[Opening Stored data section]

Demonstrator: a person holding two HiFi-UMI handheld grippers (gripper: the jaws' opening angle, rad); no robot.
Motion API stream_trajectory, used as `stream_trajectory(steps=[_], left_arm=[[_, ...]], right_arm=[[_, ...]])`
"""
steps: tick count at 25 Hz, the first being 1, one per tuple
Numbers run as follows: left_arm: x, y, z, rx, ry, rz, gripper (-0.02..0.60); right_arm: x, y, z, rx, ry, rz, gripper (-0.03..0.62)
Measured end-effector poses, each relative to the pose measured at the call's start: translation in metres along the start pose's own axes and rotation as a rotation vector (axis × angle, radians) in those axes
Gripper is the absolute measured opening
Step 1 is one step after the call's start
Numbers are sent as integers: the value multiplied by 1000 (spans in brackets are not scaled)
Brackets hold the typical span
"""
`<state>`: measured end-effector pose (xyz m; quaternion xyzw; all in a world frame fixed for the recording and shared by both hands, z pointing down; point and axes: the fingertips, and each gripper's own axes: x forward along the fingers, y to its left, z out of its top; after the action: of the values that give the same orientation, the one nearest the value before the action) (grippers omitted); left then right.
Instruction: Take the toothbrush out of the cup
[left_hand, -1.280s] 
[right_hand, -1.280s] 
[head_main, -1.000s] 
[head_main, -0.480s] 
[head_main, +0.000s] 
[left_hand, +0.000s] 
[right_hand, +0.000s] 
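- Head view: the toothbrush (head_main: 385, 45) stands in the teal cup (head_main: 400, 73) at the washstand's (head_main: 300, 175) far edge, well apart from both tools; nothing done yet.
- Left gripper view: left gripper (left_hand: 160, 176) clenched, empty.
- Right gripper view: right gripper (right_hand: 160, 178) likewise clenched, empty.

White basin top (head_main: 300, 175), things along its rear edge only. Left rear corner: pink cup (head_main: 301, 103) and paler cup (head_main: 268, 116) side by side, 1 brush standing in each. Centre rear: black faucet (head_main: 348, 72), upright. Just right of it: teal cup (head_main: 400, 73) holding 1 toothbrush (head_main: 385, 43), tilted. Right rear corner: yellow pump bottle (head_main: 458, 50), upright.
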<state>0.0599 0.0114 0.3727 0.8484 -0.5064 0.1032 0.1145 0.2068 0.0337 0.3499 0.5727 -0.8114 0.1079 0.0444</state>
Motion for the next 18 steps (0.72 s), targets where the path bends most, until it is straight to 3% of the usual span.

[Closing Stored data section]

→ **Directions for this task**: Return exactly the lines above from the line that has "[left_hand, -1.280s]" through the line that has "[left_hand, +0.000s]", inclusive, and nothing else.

→ **Result**:
[left_hand, -1.280s] 
[right_hand, -1.280s] 
[head_main, -1.000s] 
[head_main, -0.480s] 
[head_main, +0.000s] 
[left_hand, +0.000s] 

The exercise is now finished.